YOUR TASK — Transcribe word for word the lines below from the line with "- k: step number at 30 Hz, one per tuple" through the line with "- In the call", ends included.

INFORMATION SUPPLIED —
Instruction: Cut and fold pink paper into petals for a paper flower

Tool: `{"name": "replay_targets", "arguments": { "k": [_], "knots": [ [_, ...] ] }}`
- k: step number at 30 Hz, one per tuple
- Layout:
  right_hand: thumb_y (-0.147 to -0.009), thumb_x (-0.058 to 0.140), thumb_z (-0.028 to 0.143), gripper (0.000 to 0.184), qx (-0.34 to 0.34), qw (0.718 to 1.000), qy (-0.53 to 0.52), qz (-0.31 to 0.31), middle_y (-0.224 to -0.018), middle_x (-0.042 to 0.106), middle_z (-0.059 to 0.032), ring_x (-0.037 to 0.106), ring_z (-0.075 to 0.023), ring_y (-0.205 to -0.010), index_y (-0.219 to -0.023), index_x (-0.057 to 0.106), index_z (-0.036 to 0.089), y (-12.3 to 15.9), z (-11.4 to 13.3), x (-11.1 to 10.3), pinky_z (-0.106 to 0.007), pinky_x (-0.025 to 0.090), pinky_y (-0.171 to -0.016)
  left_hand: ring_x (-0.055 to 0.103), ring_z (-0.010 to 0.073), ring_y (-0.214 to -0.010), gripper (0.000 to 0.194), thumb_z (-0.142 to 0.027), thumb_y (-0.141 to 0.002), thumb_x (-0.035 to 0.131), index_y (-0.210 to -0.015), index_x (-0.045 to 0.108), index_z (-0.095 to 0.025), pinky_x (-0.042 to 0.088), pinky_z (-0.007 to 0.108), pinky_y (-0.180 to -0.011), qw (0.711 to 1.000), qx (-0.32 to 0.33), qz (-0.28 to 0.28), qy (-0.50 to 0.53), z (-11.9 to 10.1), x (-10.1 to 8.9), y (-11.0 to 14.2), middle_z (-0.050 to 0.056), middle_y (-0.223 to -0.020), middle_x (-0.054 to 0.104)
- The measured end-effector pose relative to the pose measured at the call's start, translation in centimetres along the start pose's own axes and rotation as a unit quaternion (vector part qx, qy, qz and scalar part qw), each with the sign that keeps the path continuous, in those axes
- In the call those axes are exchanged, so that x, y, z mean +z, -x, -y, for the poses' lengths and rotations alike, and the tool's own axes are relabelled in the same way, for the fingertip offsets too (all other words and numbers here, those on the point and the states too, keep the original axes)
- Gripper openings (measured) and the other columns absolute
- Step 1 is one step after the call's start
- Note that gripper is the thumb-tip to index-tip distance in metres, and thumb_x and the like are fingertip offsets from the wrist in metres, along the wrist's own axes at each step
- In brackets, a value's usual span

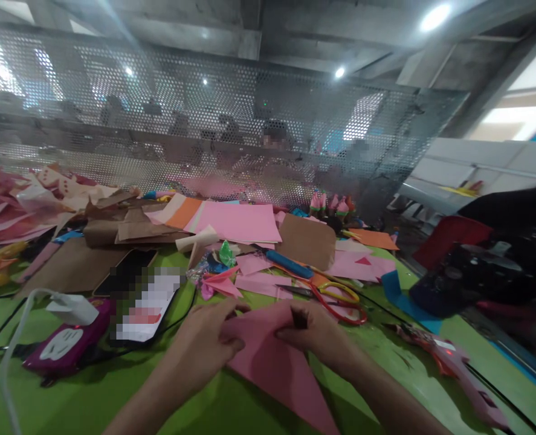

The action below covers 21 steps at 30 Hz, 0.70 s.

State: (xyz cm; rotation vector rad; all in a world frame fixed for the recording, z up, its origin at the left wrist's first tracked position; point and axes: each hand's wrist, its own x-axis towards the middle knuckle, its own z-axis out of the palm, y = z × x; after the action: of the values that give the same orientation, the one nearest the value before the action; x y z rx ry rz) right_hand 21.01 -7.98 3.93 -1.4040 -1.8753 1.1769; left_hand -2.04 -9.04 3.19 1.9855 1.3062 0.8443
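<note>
A pink sheet of paper [279,368] is held between both hands over the green tabletop, its lower corner pointing toward me. My left hand [211,335] pinches its upper left edge between thumb and fingers. At the upper right edge, my right hand [315,332] grips the paper with thumb and curled fingers. Just beyond the right hand lie scissors [340,296] with red and yellow handles. Pink paper scraps [258,284] and a crumpled green piece [226,254] sit past the paper.
Left are a phone [147,305], a purple power strip [71,341] and a white charger [72,309]. A pink glue gun [453,362] lies right, its cord trailing. Stacked pink paper [238,220] and brown cardboard [308,238] lie behind, before a perforated metal screen [181,133].
</note>
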Motion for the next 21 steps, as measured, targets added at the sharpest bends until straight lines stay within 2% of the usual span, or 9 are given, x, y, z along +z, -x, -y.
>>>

COMPLETED TASK —
- k: step number at 30 Hz, one per tuple
- Layout:
  right_hand: thumb_y (-0.147 to -0.009), thumb_x (-0.058 to 0.140), thumb_z (-0.028 to 0.143), gripper (0.000 to 0.184), qx (-0.34 to 0.34), qw (0.718 to 1.000), qy (-0.53 to 0.52), qz (-0.31 to 0.31), middle_y (-0.224 to -0.018), middle_x (-0.042 to 0.106), middle_z (-0.059 to 0.032), ring_x (-0.037 to 0.106), ring_z (-0.075 to 0.023), ring_y (-0.205 to -0.010), index_y (-0.219 to -0.023), index_x (-0.057 to 0.106), index_z (-0.036 to 0.089), y (-12.3 to 15.9), z (-11.4 to 13.3), x (-11.1 to 10.3), pinky_z (-0.106 to 0.007), pinky_x (-0.025 to 0.090), pinky_y (-0.171 to -0.016)
  left_hand: ring_x (-0.055 to 0.103), ring_z (-0.010 to 0.073), ring_y (-0.214 to -0.010), gripper (0.000 to 0.194), thumb_z (-0.142 to 0.027), thumb_y (-0.141 to 0.002), thumb_x (-0.035 to 0.131), index_y (-0.210 to -0.015), index_x (-0.045 to 0.108), index_z (-0.095 to 0.025), pinky_x (-0.042 to 0.088), pinky_z (-0.007 to 0.108), pinky_y (-0.180 to -0.011), qw (0.711 to 1.000), qx (-0.32 to 0.33), qz (-0.28 to 0.28), qy (-0.50 to 0.53), z (-11.9 to 10.1), x (-10.1 to 8.9), y (-11.0 to 14.2), middle_z (-0.050 to 0.056), middle_y (-0.223 to -0.020), middle_x (-0.054 to 0.104)
- The measured end-effector pose relative to the pose measured at the call's start, translation in centimetres along the start pose's own axes and rotation as a unit quaternion (vector part qx, qy, qz and scalar part qw), each with the sign that keeps the path continuous, in those axes
- In the call those axes are exchanged, so that x, y, z mean +z, -x, -y, for the poses' lengths and rotations alike, and the tool's own axes are relabelled in the same way, for the fingertip offsets too (all other words and numbers here, those on the point and the states too, keep the original axes)

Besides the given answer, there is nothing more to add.